▶ _What to do_:
From the records below, please repeat exactly the line that has "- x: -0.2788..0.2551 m", the line that has "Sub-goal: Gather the", and every line between them, and nothing else.

▶ _Material to process_:

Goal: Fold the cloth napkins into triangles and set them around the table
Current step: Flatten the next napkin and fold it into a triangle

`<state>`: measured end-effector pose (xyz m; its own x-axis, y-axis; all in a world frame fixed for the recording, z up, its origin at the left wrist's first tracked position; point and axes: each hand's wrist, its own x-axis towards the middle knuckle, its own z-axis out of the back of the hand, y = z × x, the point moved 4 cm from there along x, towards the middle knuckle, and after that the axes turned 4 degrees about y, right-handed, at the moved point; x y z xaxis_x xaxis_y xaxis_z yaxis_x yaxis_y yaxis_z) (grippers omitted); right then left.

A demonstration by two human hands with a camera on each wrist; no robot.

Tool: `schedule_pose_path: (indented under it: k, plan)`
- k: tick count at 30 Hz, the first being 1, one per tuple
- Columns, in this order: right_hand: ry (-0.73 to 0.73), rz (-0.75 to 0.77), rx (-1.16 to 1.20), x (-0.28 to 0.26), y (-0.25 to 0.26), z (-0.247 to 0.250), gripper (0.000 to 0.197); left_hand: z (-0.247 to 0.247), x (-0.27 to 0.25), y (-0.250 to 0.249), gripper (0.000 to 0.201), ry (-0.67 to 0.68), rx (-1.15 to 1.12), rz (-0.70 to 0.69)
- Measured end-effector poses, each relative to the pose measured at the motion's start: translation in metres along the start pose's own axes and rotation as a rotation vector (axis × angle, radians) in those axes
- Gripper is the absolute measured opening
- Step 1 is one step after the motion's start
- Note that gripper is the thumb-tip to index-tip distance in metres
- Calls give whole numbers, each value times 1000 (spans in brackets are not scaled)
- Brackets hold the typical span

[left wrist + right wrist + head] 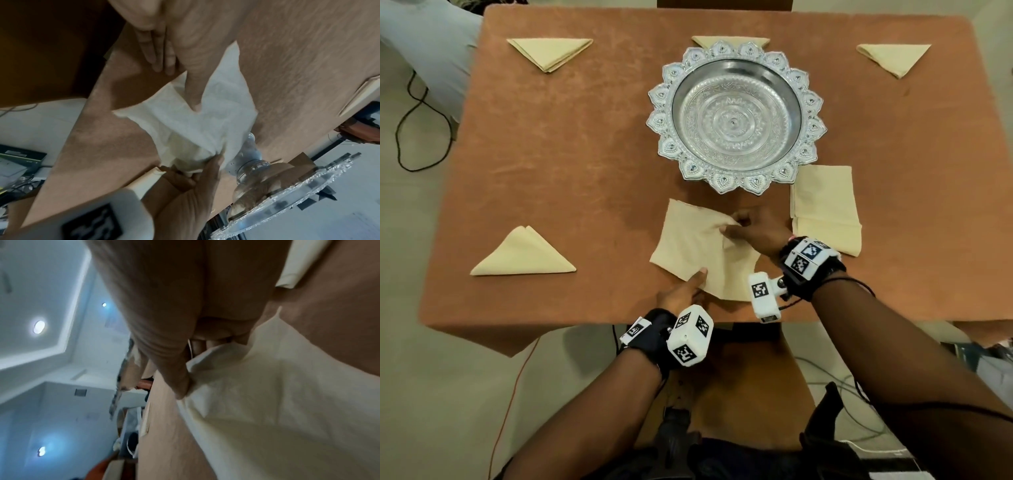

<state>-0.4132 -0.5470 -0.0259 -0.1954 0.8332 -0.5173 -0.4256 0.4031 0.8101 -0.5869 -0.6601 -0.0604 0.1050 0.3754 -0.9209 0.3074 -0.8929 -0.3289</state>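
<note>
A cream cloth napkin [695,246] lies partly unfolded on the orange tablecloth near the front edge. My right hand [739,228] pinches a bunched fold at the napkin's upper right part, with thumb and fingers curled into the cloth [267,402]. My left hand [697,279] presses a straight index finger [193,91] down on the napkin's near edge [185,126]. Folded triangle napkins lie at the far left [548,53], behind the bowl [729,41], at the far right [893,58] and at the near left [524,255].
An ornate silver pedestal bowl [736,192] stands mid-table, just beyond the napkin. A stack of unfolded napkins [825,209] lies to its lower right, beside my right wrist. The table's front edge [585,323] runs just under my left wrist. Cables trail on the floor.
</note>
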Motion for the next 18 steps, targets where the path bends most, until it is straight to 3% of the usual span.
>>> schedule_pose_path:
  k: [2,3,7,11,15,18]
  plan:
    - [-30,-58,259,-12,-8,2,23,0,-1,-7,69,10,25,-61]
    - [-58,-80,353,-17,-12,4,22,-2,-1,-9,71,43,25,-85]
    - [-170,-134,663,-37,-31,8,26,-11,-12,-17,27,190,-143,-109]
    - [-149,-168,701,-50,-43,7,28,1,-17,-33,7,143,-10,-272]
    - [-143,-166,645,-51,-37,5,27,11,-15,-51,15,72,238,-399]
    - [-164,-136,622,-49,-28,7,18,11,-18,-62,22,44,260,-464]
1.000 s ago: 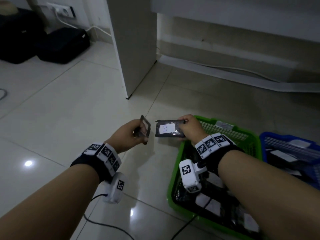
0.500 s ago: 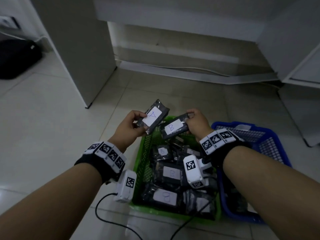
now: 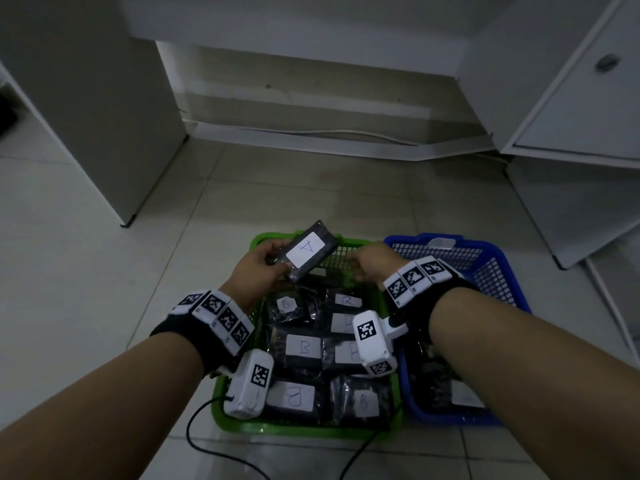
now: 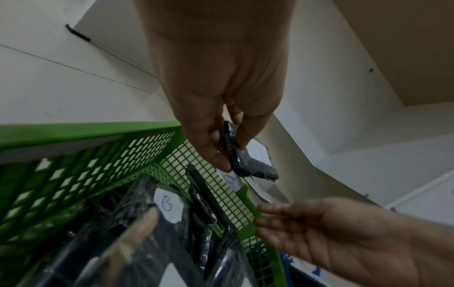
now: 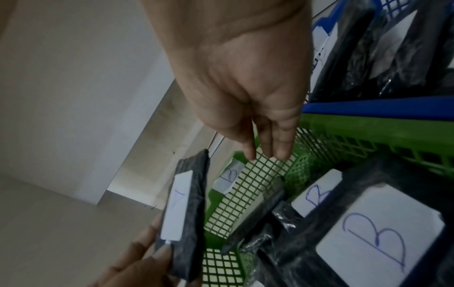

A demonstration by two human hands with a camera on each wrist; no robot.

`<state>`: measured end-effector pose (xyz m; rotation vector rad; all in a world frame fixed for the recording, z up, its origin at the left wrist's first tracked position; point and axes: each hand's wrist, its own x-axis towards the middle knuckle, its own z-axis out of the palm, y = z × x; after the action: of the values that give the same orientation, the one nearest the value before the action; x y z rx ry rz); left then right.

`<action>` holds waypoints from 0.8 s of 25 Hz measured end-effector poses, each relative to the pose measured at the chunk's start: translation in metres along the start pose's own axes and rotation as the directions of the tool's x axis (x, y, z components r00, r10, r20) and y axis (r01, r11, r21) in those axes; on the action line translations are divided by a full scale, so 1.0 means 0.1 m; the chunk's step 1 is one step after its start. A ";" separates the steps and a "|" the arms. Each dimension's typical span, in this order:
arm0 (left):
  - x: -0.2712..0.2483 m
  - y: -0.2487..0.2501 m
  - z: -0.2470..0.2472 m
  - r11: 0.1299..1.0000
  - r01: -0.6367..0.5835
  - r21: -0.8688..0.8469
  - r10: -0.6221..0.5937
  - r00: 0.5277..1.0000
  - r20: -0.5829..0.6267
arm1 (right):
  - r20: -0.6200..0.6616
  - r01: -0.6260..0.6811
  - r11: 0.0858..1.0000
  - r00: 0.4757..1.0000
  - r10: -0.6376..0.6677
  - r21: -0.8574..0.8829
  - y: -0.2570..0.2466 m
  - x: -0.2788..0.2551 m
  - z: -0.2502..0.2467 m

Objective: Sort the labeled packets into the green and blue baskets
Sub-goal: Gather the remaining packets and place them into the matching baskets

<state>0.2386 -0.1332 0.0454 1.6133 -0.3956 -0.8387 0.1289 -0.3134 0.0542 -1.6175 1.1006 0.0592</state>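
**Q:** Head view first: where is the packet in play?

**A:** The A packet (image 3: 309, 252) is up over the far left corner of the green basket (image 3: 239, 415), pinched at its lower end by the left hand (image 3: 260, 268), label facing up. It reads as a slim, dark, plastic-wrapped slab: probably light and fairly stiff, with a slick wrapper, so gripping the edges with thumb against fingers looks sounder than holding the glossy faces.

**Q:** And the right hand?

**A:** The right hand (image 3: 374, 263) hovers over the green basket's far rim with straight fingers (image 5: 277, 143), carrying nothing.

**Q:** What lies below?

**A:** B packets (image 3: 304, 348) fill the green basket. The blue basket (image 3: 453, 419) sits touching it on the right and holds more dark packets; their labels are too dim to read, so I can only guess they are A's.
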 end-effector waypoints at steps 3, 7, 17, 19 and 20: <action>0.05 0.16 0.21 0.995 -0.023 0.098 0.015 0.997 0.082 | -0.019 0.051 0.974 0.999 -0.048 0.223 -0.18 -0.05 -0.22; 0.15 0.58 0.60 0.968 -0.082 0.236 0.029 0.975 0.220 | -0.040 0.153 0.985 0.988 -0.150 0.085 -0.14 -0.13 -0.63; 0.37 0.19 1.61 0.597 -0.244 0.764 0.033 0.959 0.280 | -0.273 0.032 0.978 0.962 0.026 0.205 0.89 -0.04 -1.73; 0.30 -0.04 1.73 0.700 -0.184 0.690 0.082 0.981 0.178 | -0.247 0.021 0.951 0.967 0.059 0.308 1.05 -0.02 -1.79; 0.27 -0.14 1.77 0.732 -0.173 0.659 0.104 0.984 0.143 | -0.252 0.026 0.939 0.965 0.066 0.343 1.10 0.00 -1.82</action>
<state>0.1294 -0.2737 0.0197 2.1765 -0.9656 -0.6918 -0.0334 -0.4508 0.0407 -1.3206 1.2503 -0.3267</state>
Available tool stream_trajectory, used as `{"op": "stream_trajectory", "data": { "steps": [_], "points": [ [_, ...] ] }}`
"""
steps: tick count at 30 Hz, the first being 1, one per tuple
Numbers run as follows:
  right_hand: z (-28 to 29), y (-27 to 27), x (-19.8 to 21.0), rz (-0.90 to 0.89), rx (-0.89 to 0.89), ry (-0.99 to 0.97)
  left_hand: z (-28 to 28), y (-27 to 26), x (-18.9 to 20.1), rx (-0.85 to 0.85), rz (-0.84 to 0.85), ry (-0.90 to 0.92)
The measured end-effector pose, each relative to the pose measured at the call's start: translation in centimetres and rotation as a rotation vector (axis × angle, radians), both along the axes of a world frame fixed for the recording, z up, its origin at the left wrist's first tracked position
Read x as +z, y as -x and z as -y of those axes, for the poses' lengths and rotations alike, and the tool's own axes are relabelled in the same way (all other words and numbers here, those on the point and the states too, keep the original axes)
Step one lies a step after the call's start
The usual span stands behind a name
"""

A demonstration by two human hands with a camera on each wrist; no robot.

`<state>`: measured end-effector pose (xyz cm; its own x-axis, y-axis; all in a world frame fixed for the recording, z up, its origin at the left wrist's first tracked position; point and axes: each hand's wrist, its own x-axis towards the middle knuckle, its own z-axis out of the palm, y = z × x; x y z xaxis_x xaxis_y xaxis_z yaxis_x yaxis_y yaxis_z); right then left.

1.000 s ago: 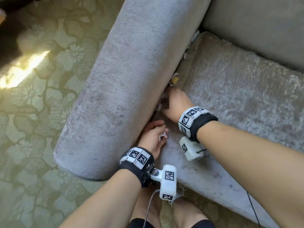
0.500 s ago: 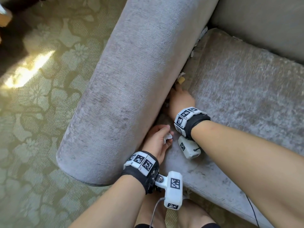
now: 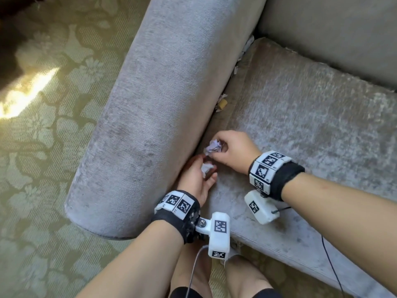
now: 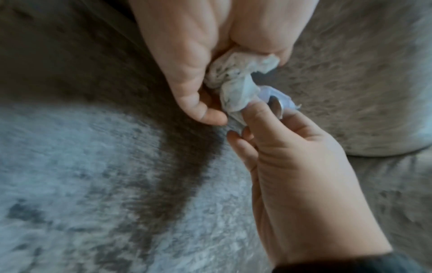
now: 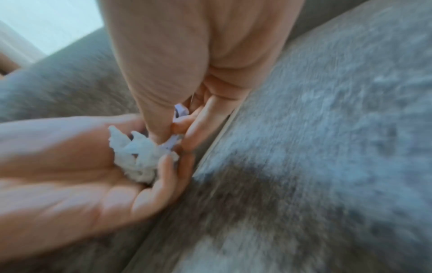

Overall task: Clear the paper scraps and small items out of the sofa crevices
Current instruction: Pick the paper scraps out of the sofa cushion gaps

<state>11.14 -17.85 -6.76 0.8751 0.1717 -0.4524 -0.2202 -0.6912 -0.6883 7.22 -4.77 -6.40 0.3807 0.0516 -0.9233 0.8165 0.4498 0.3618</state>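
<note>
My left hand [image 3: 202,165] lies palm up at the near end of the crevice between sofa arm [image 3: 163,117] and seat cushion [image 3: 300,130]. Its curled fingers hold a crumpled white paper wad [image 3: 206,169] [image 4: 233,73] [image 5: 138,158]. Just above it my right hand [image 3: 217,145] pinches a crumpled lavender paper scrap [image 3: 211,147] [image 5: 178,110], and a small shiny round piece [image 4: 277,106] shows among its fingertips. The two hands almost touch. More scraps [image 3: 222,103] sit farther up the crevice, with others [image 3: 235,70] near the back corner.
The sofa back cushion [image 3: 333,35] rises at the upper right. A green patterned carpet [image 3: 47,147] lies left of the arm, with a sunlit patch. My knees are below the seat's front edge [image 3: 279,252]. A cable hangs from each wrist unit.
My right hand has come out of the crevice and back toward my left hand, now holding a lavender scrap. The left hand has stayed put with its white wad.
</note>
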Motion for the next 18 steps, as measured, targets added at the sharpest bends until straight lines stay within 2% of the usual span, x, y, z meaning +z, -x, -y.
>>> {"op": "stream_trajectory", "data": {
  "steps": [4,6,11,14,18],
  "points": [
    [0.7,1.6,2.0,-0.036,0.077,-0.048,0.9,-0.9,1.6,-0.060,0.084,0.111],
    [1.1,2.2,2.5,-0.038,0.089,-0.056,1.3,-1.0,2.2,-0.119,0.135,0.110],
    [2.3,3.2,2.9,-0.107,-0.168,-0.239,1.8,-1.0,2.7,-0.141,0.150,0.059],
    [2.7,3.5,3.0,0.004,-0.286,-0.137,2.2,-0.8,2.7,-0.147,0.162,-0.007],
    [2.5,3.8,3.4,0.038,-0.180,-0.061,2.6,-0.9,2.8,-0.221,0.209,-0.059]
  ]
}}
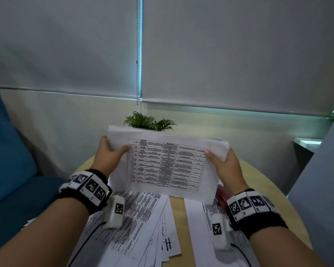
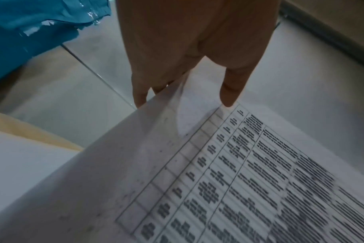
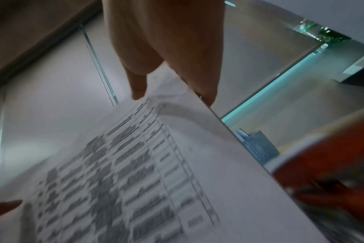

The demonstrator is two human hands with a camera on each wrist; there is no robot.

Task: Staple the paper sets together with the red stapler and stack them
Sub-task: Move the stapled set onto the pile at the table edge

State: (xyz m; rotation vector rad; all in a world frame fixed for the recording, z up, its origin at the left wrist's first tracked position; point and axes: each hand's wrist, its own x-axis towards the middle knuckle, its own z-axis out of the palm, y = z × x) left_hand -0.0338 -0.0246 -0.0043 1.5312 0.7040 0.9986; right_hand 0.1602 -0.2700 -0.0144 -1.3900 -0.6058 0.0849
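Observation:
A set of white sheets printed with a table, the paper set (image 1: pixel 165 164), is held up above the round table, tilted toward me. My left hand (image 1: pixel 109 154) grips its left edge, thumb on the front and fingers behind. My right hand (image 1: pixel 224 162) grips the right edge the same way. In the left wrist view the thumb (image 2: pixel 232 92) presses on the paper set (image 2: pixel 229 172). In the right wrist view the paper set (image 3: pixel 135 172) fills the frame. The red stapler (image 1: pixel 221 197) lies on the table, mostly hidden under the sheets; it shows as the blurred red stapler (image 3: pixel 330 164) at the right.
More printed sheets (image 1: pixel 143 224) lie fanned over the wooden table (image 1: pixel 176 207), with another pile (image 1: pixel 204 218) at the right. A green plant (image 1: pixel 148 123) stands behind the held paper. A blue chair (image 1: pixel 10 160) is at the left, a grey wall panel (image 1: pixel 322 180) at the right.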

▶ _Reply to the task_:
  - x: -0.2788..0.2551 m
  - z: -0.2502..0.2467 m

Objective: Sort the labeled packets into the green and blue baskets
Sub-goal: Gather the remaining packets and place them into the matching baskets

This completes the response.